• **PROBLEM**
Copy each line below holding "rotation".

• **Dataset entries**
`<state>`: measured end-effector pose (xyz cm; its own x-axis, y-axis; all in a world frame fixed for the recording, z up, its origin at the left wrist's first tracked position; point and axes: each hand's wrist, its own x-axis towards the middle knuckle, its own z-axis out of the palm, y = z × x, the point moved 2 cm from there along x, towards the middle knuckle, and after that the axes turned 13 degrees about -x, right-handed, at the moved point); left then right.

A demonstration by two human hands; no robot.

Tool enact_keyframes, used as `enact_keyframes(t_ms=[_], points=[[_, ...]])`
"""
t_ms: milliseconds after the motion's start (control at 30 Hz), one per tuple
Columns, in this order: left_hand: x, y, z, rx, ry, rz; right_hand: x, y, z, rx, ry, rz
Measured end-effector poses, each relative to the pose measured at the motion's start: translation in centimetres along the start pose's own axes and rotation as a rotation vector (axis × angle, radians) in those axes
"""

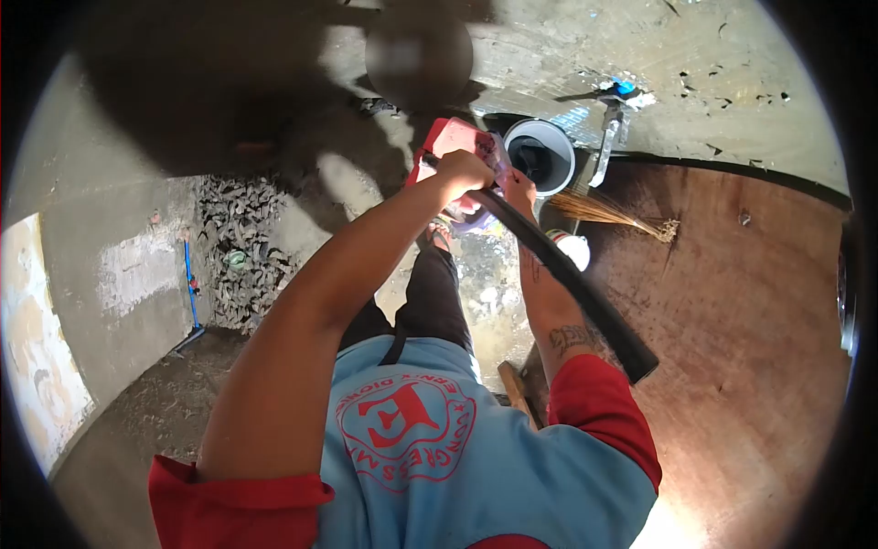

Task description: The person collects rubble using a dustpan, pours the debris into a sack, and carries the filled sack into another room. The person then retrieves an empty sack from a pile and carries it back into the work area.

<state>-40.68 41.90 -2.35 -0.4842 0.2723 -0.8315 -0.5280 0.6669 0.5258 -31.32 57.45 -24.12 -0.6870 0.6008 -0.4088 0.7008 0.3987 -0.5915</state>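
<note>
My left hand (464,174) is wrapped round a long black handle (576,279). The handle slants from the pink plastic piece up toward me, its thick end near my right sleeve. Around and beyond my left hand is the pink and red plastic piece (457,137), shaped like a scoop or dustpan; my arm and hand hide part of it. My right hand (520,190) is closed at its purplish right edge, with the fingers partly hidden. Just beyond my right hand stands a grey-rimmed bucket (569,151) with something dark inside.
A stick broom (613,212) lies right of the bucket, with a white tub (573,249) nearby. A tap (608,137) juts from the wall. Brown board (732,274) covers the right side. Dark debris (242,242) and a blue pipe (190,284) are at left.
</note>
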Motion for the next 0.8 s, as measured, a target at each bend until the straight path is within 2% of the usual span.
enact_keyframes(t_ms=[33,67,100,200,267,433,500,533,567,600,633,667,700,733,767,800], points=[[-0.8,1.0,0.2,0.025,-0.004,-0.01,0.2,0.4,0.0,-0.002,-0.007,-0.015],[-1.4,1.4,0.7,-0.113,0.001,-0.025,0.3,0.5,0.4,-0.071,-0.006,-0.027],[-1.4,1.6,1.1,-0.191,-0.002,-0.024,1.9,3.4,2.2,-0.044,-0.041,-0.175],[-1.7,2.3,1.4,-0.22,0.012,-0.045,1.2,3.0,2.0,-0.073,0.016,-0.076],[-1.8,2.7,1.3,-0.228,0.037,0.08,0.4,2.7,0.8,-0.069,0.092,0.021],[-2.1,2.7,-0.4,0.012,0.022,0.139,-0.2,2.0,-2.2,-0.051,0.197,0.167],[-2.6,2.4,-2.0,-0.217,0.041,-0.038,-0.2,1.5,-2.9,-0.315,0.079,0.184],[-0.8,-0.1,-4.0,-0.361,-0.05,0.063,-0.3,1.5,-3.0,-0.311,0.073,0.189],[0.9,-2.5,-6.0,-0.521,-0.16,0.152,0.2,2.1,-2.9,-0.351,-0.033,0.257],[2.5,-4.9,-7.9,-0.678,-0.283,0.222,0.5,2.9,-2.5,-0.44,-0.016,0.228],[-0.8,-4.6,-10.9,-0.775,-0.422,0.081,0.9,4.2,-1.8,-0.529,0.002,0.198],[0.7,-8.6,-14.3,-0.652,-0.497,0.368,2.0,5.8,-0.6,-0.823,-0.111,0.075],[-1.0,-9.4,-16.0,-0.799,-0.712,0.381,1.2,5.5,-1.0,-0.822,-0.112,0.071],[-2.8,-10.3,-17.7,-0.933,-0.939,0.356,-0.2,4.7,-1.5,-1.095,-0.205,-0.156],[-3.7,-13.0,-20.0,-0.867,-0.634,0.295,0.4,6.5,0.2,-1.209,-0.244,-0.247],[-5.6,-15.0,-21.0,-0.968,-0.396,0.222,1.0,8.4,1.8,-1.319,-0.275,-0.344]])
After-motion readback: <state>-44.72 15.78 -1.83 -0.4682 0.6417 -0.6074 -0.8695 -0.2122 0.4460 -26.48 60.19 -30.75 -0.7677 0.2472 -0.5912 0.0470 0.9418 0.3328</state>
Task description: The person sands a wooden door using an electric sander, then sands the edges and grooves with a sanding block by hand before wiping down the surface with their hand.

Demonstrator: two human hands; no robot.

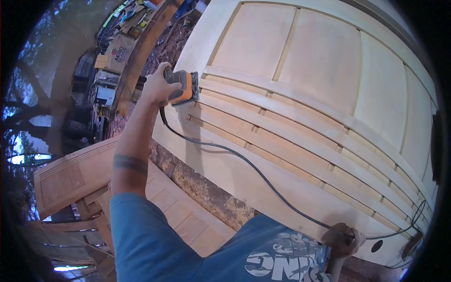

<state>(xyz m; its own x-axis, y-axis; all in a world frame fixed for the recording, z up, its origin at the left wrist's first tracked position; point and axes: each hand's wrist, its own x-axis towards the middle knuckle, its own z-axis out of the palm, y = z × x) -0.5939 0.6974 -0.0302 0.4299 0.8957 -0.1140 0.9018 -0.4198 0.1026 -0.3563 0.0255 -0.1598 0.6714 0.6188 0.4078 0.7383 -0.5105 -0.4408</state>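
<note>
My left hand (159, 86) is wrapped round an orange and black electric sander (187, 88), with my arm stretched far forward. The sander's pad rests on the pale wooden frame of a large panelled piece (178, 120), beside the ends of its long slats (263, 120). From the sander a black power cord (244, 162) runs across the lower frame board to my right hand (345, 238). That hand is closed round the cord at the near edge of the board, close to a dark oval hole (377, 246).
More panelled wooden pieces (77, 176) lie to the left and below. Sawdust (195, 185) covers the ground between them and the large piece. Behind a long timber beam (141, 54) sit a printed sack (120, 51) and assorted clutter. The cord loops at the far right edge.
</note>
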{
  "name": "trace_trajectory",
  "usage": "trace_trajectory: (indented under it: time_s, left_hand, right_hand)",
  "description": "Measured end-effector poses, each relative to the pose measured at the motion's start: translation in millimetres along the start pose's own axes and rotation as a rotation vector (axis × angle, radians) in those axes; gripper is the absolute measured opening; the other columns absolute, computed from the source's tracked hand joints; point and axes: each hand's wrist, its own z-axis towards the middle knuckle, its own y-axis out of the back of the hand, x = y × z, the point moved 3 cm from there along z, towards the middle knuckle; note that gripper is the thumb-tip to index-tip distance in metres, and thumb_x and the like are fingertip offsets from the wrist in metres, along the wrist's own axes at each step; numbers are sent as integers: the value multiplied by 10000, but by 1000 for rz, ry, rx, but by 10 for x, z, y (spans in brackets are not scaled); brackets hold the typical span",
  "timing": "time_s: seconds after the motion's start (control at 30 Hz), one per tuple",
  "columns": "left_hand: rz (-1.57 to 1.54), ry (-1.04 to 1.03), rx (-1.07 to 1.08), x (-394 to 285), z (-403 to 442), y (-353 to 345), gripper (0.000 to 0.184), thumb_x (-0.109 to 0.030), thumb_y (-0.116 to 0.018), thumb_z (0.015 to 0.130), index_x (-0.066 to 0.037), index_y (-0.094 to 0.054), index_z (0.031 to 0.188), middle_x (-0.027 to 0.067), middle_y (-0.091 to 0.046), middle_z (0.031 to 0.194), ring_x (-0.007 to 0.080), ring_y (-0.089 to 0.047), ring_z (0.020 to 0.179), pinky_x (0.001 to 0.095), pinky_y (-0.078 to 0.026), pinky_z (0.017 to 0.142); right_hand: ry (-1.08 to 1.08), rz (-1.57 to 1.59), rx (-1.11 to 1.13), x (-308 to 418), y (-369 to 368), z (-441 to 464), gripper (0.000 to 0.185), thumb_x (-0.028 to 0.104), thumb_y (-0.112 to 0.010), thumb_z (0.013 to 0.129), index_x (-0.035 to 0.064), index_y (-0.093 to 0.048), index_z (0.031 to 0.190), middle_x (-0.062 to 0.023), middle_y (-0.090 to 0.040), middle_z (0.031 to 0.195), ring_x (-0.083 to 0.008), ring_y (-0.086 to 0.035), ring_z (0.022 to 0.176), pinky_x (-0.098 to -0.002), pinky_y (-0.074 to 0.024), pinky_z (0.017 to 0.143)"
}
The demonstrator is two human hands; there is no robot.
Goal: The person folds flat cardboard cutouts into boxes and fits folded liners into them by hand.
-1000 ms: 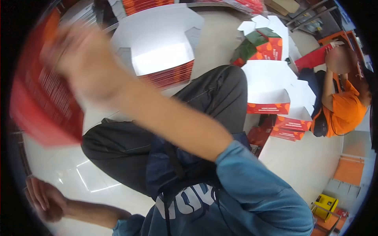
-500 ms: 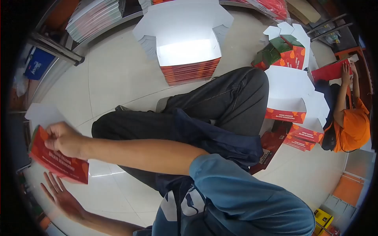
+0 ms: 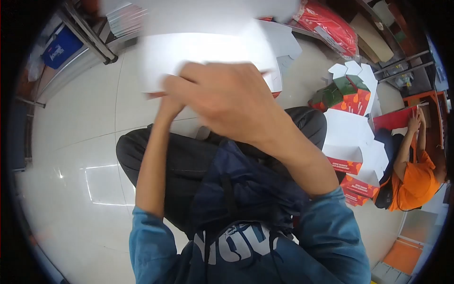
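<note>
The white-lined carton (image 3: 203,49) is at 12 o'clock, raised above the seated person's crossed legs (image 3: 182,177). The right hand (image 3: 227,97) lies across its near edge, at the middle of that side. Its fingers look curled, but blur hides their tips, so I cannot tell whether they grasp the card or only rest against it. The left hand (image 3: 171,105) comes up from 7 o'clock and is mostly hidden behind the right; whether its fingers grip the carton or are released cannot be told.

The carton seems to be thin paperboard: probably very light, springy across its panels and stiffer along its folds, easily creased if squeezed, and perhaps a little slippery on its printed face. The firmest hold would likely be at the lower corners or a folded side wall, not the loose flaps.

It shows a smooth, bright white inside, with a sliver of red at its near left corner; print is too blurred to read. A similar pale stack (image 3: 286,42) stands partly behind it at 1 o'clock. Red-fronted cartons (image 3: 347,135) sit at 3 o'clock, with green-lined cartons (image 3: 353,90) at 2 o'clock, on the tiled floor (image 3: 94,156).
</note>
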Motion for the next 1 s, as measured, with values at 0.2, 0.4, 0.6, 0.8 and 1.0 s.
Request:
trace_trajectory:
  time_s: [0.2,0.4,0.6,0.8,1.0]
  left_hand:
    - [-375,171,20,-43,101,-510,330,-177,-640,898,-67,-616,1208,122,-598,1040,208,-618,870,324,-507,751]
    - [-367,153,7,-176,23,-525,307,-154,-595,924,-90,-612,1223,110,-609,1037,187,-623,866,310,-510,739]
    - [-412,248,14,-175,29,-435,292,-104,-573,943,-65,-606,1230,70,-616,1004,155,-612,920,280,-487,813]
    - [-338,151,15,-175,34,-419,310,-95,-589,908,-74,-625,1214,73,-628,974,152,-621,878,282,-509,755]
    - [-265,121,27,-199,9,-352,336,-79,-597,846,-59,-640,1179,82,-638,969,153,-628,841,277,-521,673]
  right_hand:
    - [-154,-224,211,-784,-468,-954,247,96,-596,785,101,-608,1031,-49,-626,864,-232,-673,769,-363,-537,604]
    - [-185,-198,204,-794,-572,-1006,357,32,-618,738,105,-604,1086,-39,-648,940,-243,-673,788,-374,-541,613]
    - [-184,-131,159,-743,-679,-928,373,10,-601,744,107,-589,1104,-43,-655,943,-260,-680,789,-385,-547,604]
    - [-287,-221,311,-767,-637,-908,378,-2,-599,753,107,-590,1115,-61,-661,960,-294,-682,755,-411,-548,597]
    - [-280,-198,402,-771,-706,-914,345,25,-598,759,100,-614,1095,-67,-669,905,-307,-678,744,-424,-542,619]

• **TASK SOLUTION**
Measured end-effector poses, each relative to the pose measured at the motion's start: translation in centimetres along the start pose's own axes and rotation as a rotation vector (axis × angle, radians) in those axes
  "description": "Measured end-effector poses, each relative to the pose measured at the motion's start: translation in millimetres along the start pose's own axes and rotation as a rotation vector (axis × angle, radians) in those axes; gripper is the absolute measured opening; the other columns absolute, computed from the source's tracked hand joints; point and axes: each hand's wrist, its own z-axis towards the middle knuckle, its own y-axis out of the back of the hand, x = y × z, the point moved 3 cm from there along z, towards the middle knuckle; note that gripper is the thumb-tip to index-tip distance in metres, and thumb_x and the like are fingertip offsets from the wrist in metres, along the wrist's own axes at each step; numbers are sent as integers: the value multiplied by 10000, but by 1000 for rz, ry, rx, but by 10 for x, z, y (spans in brackets are not scaled); brackets hold the typical span",

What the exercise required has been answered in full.